BACKGROUND Protease inhibitor-based antiretroviral therapy (ART) may be used in resource-limited settings in persons with HIV-TB. Data on safety, pharmacokinetics/pharmacodynamics (PK/PD), and HIV-TB outcomes for lopinavir/ritonavir (LPV/r) used with rifampin (RIF) or rifabutin (RBT) are limited. METHODS We randomized adults with HIV-TB from July 2013 to February 2016 to: Arm A, LPV/r 400mg/100mg twice daily+RBT 150mg/day; Arm B, LPV/r 800mg/200mg twice daily+RIF 600mg/day; or Arm C, LPV/r 400mg/100mg twice daily+raltegravir (RAL) 400mg twice daily+RBT 150mg/day; all received two nucleoside reverse transcriptase inhibitors and other TB drugs. PK visits occurred on day 12+2. Within-arm HIV-TB outcomes were summarized using proportions and 95% confidence intervals; PK was compared using Wilcoxon tests. RESULTS Among 71 participants, 52% were women; 72% Black; 46% Hispanic; median age 37 years; median CD4 + 130 cells/mm 3; median HIV-1 RNA 4.6 log10 copies/mL; 46% had confirmed TB. LPV concentrations were similar across arms.

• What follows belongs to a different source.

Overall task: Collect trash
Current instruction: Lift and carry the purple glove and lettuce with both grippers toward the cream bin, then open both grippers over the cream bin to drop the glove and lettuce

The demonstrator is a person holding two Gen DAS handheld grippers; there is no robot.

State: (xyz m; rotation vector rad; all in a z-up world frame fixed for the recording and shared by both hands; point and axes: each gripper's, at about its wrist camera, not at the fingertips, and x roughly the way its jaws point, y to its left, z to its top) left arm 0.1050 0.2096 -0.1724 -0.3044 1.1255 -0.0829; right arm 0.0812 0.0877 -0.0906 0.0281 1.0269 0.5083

Pooled LPV AUC12 (157,203 h*ng/mL) and Ctrough (9,876 ng/mL) were similar to historical controls; RBT AUC24 (7,374 h*ng/mL) and Ctrough (208 ng/mL) were higher. Grade 3 uveitis due to RBT occurred in three participants; three in Arm C had RBT Cmax <250ng/mL. Proportions with week 48 HIV-1 RNA <400 copies/mL were 58%, 67%, and 61% and week 8 sputum conversion were 88%, 82%, and 70%, respectively, in Arms A, B, and C. CONCLUSIONS Double-dose LPV/r+RIF and LPV/r+RBT 150mg/day had acceptable safety, PK and TB outcomes; viral suppression was suboptimal unrelated to PK. Faster RBT clearance and low Cmax in three participants on RBT+RAL requires further study.